Building on my answer to this question, here are two approaches. Both assume you do not know where in the string the splitting character (in this case 'a'
) is, and so this is the first step. You can simplify the method if your splitting character is always in the same position (e.g. it is always the second character in the string, as per the example above).
SQL based
We can write an SQL query and pass it to the table definition, following the approach in the question:
query = paste0("
SELECT ch, cq, split_index
,SUBSTRING(ch, 1, split_index - 1) AS ch1
,SUBSTRING(ch, split_index + 1, LEN(ch)) AS ch2
FROM (
SELECT ch, cq, CHARINDEX('a', ch) AS split_index
FROM ", sql_render(input_tbl), "
) AS subquery"
tbl(input_tbl$src$con, sql(query))
Note that different flavors of SQL may have different names for the SUBSTRING
, CHARINDEX
, and LEN
functions.
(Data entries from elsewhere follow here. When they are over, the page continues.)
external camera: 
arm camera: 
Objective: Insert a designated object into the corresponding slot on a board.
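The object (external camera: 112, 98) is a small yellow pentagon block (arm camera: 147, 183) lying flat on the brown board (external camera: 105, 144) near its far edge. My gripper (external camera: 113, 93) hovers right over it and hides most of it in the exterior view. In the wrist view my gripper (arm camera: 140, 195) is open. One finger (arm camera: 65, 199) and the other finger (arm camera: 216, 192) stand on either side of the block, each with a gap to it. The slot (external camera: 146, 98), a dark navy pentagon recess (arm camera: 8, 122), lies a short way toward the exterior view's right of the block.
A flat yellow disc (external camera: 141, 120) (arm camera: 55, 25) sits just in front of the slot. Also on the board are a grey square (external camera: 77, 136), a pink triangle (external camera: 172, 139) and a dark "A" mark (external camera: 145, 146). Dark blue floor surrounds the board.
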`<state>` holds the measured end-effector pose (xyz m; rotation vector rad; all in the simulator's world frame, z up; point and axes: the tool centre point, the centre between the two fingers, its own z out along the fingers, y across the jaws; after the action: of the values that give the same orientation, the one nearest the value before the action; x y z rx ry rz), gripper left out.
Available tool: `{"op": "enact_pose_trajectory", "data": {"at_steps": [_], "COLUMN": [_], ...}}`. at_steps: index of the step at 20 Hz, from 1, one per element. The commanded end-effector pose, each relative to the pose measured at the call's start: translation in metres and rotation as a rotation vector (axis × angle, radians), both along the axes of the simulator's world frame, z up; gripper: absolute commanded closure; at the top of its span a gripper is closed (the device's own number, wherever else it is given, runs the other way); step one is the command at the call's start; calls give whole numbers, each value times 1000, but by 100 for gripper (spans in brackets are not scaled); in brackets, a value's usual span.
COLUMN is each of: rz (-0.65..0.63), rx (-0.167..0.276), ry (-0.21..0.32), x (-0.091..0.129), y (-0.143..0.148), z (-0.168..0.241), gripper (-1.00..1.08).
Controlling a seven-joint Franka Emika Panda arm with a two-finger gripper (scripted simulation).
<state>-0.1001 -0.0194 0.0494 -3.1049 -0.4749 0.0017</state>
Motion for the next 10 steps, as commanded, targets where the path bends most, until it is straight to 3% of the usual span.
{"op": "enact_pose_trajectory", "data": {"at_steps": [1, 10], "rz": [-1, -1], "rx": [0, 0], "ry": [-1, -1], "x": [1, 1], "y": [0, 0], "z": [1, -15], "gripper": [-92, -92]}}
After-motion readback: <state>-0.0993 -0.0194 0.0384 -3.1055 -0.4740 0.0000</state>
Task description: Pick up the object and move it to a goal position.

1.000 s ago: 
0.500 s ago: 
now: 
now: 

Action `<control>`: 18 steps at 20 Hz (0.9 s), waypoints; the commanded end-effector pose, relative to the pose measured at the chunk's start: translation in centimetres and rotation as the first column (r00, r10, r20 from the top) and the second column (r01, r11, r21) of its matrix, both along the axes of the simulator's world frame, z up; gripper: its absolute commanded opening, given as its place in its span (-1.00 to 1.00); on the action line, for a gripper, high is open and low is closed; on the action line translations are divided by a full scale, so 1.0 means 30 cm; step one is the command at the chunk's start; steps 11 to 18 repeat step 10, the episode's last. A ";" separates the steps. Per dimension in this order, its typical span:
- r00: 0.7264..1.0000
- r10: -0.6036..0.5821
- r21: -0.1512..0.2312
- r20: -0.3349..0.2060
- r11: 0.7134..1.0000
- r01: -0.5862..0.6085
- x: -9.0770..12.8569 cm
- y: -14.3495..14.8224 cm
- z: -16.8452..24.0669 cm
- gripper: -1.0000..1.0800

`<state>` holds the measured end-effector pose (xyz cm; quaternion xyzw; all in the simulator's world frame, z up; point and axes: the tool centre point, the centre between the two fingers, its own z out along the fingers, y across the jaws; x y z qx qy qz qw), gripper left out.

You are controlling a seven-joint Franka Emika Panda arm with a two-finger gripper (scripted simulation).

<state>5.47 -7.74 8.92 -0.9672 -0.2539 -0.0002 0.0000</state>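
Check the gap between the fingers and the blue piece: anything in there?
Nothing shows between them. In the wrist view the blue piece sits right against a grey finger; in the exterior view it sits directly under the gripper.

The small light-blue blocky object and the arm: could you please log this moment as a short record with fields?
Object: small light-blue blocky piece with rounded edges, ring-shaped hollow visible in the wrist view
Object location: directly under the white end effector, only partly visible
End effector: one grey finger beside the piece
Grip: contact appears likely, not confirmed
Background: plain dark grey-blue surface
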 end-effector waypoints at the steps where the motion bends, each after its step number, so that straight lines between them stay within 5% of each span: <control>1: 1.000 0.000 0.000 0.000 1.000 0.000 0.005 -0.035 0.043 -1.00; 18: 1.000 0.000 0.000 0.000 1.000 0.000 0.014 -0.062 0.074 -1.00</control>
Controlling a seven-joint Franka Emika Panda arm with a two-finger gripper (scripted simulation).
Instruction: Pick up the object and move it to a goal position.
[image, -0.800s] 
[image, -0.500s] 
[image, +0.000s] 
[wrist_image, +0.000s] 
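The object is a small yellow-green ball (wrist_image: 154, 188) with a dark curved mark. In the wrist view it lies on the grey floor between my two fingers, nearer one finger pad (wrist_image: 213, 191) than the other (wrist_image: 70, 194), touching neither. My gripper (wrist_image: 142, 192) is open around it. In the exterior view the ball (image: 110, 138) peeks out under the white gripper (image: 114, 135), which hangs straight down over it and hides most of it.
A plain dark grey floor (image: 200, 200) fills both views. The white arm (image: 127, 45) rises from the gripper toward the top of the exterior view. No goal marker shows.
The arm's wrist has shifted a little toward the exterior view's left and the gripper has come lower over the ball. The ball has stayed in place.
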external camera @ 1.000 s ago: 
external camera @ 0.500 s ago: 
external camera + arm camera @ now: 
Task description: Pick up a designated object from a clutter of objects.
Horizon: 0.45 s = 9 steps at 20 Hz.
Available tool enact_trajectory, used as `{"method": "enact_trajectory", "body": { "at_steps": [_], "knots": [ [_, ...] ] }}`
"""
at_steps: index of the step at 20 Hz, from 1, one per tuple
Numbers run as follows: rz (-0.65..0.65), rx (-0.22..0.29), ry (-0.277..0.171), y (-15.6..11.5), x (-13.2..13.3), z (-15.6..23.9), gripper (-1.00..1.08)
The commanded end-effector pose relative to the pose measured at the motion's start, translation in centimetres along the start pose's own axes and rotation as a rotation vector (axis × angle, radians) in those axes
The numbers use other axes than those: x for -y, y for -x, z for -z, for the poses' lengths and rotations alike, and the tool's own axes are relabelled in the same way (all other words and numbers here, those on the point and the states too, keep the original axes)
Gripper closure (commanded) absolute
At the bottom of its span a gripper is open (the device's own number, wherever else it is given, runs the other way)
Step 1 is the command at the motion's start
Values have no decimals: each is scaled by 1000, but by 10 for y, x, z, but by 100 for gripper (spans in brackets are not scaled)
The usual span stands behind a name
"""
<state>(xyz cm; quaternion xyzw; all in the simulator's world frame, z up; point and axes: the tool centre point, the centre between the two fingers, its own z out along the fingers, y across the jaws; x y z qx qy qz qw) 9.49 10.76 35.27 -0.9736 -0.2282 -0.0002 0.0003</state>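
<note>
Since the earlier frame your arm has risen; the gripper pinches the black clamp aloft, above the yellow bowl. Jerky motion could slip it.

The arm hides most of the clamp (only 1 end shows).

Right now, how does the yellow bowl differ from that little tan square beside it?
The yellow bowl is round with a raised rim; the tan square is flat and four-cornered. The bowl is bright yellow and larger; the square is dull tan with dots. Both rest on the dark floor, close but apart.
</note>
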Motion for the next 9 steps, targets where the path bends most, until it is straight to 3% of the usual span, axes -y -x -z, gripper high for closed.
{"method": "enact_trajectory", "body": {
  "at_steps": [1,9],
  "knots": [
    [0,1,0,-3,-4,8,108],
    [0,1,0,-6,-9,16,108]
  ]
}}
The functions may also take different arguments (e.g. length of the substring or index of the end of the substring). You will need to ensure you have the right functions for your flavor of SQL.
dbplyr based
dbplyr can translate some standard R and dplyr commands into SQL. This lets you write R and have it automatically translated to SQL.
lubrary(dbplyr)
library(stringr)
input_tbl %>%
mutate(split_index = str_locate('a', ch) %>%
mutate(ch1 = substr(ch, 1, split_index - 1),
ch2 = substr(ch, split_index + 1, nchar(ch)))
Note: str_locate
finds the index of the splitting character. In my testing, not every flavor of SQL had a translation defined for this. So this approach may fail depending on your database.
However, you can use the equivalent SQL function directly. Because dbplyr does not have a translation defined for it the function should be passed untranslated to the server.
For example, in SQL server CHARINDEX
has the same purpose as str_locate
. Hence you could use CHARINDEX('a', ch)
instead of str_locate('a', ch)
.